Seres Therapeutics has established a human GI commensal strain library that includes many obligate anaerobes with varying nutritional requirements and environmental sensitivities. Oxygen exposure is often toxic to these isolates, as it is typical for well-studied obligate anaerobes such as acetogenic bacteria, methanogens, and Clostridia (Rigottier-Gois, 2013). To challenge the Numera system setup described in this report, a proprietary Blautia strain was selected based on previously established sensitivities to oxygen exposure and internal phenotypic assessment. To establish the oxygen sensitivity of the Blautia strain used in these studies, anaerobically grown culture samples were exposed to two conditions: a hypoxic environment (0.4% oxygen) for 180 minutes or exposed to air (~21% oxygen) for 20 minutes. The exposure to air had a detrimental impact on viability, resulting in a 10,000-fold reduction in viable cell titer for the Blautia strain compared to the exposure to the hypoxic environment (Figure 2). This phenotype represents a typical phenotype amongst the oxygen-sensitive strains in Seres library, and ensures this strain is a suitable model organism for studies verifying the capability of the adapted system to prevent against oxygen exposure. The bars in Figure 2 show the range of phenotypes observed in the Seres library with respect to hypoxic and fully aerobic exposures. These data show it is important to minimize exposure of obligate anaerobes to oxygen during cultivation and to obtain representative samples with limited oxygen exposure to ensure reliable cell viability measurements for bioprocess development studies.

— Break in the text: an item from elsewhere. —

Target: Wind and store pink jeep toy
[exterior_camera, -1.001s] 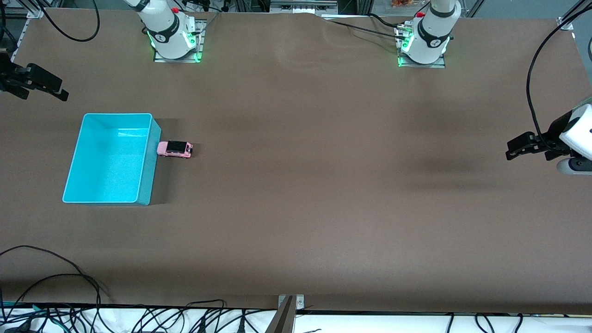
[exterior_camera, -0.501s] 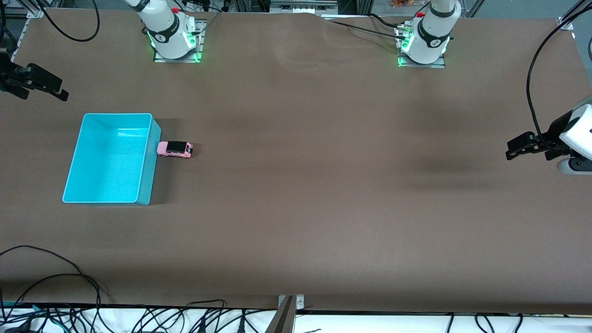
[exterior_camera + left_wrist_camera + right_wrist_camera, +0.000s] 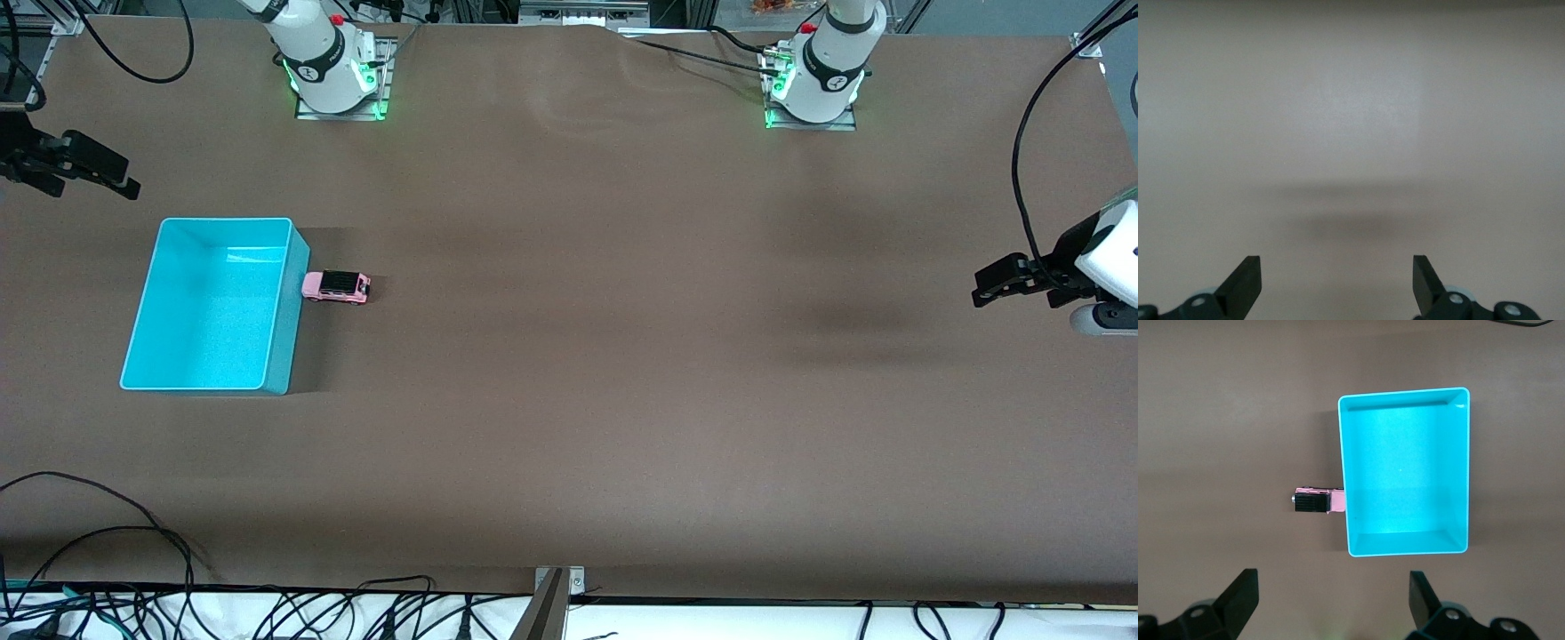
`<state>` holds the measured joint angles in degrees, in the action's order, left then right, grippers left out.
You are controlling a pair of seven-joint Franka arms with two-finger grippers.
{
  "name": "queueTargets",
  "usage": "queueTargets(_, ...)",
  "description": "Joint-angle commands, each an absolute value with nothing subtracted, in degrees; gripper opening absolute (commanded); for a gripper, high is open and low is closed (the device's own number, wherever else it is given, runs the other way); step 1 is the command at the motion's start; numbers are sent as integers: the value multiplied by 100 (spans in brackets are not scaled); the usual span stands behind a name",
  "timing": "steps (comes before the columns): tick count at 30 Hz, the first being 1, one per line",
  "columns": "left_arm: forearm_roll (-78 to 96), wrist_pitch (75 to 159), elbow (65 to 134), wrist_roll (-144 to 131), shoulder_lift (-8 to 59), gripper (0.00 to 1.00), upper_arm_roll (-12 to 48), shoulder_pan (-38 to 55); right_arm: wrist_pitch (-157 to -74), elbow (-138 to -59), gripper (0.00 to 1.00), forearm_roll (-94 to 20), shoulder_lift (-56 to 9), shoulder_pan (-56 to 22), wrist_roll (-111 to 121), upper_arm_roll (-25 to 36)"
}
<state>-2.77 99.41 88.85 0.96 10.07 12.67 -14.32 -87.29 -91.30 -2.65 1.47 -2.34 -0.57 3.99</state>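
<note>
The pink jeep toy (image 3: pixel 336 287), with a black roof, stands on the table against the side wall of the cyan bin (image 3: pixel 293 302). The bin holds nothing. In the right wrist view the jeep (image 3: pixel 1317 501) touches the bin's wall (image 3: pixel 1342 473). My right gripper (image 3: pixel 116 182) is open and empty, up in the air at the right arm's end of the table, apart from the bin. My left gripper (image 3: pixel 987 289) is open and empty, up over the left arm's end of the table, well away from the jeep. Its wrist view shows only bare table between its fingertips (image 3: pixel 1243 283).
The brown table (image 3: pixel 622 373) is bare around the bin and the jeep. Black cables (image 3: pixel 107 533) lie along the table's edge nearest the front camera. The arm bases (image 3: pixel 333 71) stand at the table's farthest edge.
My right gripper has shifted slightly toward the middle of the table. The jeep, the bin and the left arm have not moved.
</note>
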Motion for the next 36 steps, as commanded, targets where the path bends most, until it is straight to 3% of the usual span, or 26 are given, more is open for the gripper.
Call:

Figure 2: 10,000-fold reduction in the viability of Blautia after 20 minutes of air exposure compared to 180 minutes in a hypoxic environment. The ΔLog10 is defined as the common logarithm of the ratio of the levels before and after exposure. An increment of 1 corresponds to a reduction in concentration by a factor of 10.
 

Because exposure to oxygen can have a profound effect on viability, we investigated whether holding samples in vials that were prefilled with an oxygen scavenger substrate solution would protect viability during hold steps. Table 1 presents the experimental design that tested the effect of holding conditions (Anaerobic vs Aerobic and RT vs 4°C) and holding durations on sample vegetative cell viability (titer). Four strains were tested: two with high sensitivity to oxygen (including the Blautia strain described above) and two with low sensitivity to oxygen. The results compare the titer with no hold and the titer with hold in Log Scale as Log Reduction Factor (LRF).

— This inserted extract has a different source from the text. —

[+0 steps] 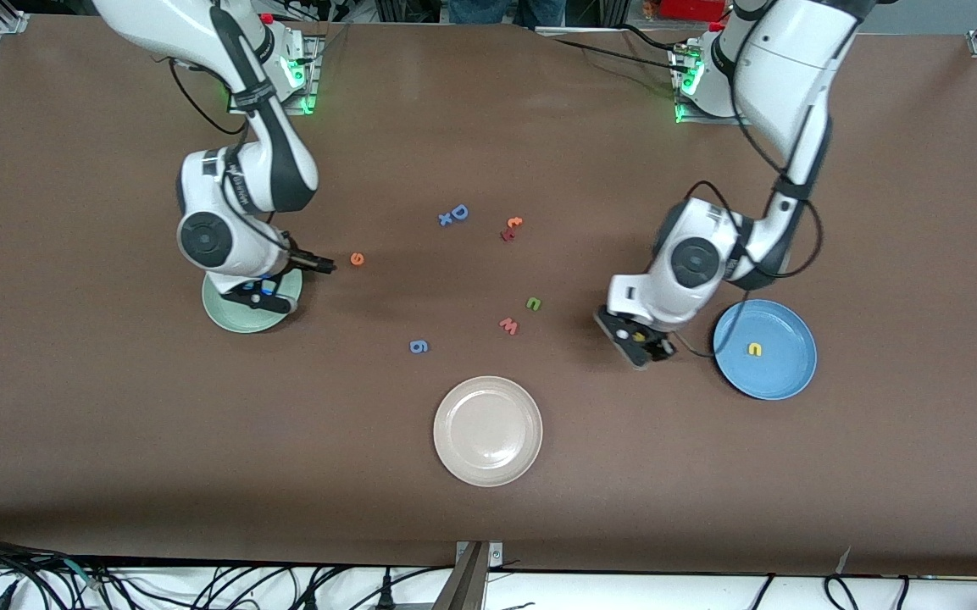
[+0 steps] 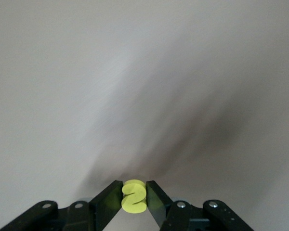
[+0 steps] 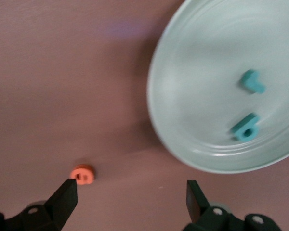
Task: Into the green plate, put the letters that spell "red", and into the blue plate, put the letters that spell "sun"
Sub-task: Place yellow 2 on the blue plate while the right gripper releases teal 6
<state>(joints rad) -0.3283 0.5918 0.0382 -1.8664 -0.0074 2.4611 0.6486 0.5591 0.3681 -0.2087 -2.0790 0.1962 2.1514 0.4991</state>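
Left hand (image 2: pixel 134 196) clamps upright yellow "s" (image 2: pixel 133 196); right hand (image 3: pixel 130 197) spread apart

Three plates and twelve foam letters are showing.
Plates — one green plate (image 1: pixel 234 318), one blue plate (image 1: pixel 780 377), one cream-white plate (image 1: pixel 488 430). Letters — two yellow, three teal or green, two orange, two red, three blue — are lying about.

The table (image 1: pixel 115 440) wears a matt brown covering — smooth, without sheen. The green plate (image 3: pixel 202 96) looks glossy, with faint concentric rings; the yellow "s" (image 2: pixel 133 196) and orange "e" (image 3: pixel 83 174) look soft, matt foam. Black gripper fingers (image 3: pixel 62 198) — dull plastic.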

Table 1: List of sample vial holding conditions and type of organism tested based on oxygen sensitivity LRF and holding duration (BSC: Bio Safety Cabinet; TCU: Temperature Control Unit).
 

To enable reliable decision-making during future bioprocess research and development, an upper limit log reduction factor of 0.5 log10 was selected as the design criteria for the storage condition. To enable convenient equipment design and operation, it was further desired to store samples in a fully aerobic environment. Based on the results of the designed study (data not shown), storage in an aerobic environment for at least 3 hours is possible for even the most sensitive strains when samples are held at 4°C and with the presence of the oxygen scavenging substrate. For strains with high sensitivity to oxygen exposure, longer hold times increase the log reduction factors beyond 0.5 log10, and a higher LRF was observed in samples pulled earlier in the growth phase compared to samples pulled at later growth phase of the cultivation process. Further investigation is required to be able to make a general conclusion for a wider range of obligate anaerobes. For later experiments reported in this study, the storage vials on the Numera® Fraction Collector included a 30 μL of Oxyrase substrate solution per 1 mL sample size based on the experimental results.

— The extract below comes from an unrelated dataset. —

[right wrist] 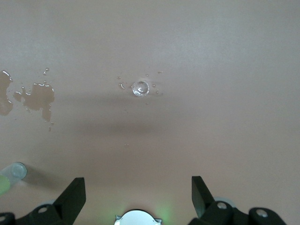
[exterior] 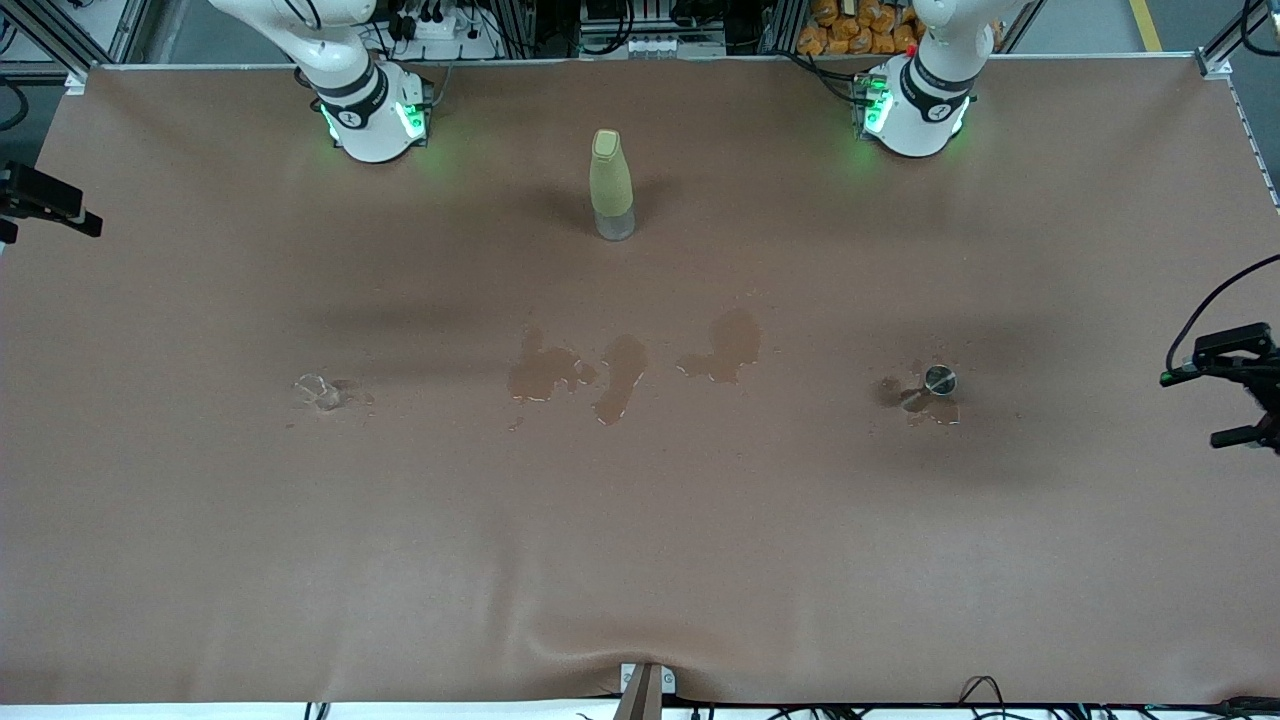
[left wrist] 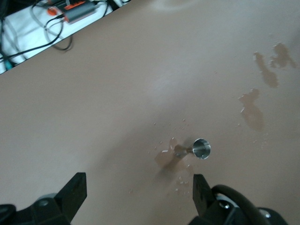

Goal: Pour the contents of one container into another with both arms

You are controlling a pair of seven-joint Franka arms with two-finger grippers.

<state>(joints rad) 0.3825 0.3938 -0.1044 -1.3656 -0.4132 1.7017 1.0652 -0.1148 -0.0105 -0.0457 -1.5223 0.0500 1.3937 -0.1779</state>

The performance of the Numera® system for monitoring the oxygen-sensitive Blautia strain during cultivation in bioreactors was evaluated during both exponential growth and stationary phases. Manual and automated Numera® sampling was scheduled after 12, 14, 16, 18, and 20 hours of anaerobic cultivation (see Material and Methods section) to enable head-to-head comparison of the two methods. The manual samples were analyzed directly after sampling for titer (CFU/mL) (Reported in Log Scale), while the automated Numera® samples were held on the fraction collector at 4°C in vials that contained Oxyrase and analyzed after a hold of either 2 or 4 hours after sampling (Figure 3).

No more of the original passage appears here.